Task instructions: Below is a listing; return it in full, exactly as it appears.

Dataset extract:
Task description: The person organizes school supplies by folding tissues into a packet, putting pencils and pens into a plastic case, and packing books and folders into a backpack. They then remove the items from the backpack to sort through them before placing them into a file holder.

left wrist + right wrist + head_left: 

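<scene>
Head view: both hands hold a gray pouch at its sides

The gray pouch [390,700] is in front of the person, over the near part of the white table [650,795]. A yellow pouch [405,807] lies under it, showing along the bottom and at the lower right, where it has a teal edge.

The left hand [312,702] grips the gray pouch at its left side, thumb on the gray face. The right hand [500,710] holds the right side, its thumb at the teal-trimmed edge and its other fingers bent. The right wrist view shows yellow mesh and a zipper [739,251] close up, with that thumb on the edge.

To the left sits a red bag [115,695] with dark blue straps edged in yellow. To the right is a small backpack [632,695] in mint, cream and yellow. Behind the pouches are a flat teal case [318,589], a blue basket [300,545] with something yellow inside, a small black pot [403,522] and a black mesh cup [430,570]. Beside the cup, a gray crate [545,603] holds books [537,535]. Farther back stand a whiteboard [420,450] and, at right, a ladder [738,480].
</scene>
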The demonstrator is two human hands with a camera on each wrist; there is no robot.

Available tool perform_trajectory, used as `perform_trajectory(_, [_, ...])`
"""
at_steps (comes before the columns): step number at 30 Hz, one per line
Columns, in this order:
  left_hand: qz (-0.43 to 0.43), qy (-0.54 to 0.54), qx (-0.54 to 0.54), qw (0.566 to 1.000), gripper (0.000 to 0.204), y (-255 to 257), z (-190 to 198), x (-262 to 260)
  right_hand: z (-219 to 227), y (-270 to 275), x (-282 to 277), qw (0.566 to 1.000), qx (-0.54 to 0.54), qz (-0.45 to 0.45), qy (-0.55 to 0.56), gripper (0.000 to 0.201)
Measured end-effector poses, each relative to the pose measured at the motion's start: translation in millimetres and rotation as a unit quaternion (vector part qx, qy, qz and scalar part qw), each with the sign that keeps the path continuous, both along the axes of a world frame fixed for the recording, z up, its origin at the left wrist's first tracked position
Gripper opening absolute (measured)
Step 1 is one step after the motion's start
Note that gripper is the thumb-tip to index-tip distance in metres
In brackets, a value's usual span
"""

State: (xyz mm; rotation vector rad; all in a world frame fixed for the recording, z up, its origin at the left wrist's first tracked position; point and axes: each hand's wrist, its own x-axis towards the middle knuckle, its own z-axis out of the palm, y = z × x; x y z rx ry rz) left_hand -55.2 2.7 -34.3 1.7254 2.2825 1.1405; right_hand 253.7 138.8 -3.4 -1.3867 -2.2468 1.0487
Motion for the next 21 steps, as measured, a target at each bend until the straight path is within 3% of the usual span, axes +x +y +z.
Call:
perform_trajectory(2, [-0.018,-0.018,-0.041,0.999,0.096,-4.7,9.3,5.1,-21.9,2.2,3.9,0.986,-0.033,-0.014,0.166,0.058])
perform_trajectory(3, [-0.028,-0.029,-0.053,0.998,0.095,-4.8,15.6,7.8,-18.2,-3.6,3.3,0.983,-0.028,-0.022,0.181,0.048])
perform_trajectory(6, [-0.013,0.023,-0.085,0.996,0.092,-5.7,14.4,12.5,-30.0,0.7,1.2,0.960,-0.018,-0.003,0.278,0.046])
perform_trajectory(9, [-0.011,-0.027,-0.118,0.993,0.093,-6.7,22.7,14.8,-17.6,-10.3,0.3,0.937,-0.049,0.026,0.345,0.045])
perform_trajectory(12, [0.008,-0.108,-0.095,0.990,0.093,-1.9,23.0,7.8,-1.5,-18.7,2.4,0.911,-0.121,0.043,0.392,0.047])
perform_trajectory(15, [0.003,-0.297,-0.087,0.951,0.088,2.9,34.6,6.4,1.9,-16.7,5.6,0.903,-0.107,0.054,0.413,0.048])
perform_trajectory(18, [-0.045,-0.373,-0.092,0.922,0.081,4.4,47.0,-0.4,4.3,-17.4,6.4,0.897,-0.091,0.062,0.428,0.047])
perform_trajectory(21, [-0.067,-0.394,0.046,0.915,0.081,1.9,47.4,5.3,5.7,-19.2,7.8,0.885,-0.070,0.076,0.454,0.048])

Response below:
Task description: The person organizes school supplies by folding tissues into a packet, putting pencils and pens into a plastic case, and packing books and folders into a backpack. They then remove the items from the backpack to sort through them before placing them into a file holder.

left wrist + right wrist + head_left: 

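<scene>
Head view: both hands hold a gray pouch at its sides

The gray pouch [390,700] is in front of the person, over the near part of the white table [650,795]. A yellow pouch [405,807] lies under it, showing along the bottom and at the lower right, where it has a teal edge.

The left hand [312,702] grips the gray pouch at its left side, thumb on the gray face. The right hand [500,710] holds the right side, its thumb at the teal-trimmed edge and its other fingers bent. The right wrist view shows yellow mesh and a zipper [739,251] close up, with that thumb on the edge.

To the left sits a red bag [115,695] with dark blue straps edged in yellow. To the right is a small backpack [632,695] in mint, cream and yellow. Behind the pouches are a flat teal case [318,589], a blue basket [300,545] with something yellow inside, a small black pot [403,522] and a black mesh cup [430,570]. Beside the cup, a gray crate [545,603] holds books [537,535]. Farther back stand a whiteboard [420,450] and, at right, a ladder [738,480].
</scene>
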The demonstrator is two human hands with a camera on each wrist; there is no robot.

Available tool perform_trajectory, used as `perform_trajectory(_, [_, ...])`
"""
at_steps (comes before the columns): step number at 30 Hz, one per line
Columns, in this order:
  left_hand: qz (-0.43 to 0.43), qy (-0.54 to 0.54), qx (-0.54 to 0.54), qw (0.566 to 1.000), gripper (0.000 to 0.204), y (-255 to 257), z (-190 to 198), x (-262 to 260)
  right_hand: z (-219 to 227), y (-270 to 275), x (-282 to 277), qw (0.566 to 1.000), qx (-0.54 to 0.54), qz (-0.45 to 0.45), qy (-0.55 to 0.56), gripper (0.000 to 0.201)
Measured end-effector poses, each relative to the pose measured at the motion's start: translation in millimetres and rotation as a unit quaternion (vector part qx, qy, qz and scalar part qw), each with the sign that keeps the path continuous, both along the axes of a world frame fixed for the recording, z up, its origin at the left wrist's first tracked position
Gripper opening absolute (measured)
Step 1 is one step after the motion's start
Note that gripper is the thumb-tip to index-tip distance in metres
In brackets, a value's usual span
"""

State: (xyz mm; rotation vector rad; all in a world frame fixed for the recording, z up, its origin at the left wrist's first tracked position; point and axes: each hand's wrist, its own x-axis towards the middle knuckle, its own z-axis out of the palm, y = z × x; x y z rx ry rz) left_hand -55.2 2.7 -34.3 1.7254 2.2825 1.1405; right_hand 253.7 138.8 -3.4 -1.3867 -2.2468 1.0487
Motion for the next 21 steps, as measured, a target at each bend until the straight path is within 3% of the usual span, axes +x +y +z.
Call:
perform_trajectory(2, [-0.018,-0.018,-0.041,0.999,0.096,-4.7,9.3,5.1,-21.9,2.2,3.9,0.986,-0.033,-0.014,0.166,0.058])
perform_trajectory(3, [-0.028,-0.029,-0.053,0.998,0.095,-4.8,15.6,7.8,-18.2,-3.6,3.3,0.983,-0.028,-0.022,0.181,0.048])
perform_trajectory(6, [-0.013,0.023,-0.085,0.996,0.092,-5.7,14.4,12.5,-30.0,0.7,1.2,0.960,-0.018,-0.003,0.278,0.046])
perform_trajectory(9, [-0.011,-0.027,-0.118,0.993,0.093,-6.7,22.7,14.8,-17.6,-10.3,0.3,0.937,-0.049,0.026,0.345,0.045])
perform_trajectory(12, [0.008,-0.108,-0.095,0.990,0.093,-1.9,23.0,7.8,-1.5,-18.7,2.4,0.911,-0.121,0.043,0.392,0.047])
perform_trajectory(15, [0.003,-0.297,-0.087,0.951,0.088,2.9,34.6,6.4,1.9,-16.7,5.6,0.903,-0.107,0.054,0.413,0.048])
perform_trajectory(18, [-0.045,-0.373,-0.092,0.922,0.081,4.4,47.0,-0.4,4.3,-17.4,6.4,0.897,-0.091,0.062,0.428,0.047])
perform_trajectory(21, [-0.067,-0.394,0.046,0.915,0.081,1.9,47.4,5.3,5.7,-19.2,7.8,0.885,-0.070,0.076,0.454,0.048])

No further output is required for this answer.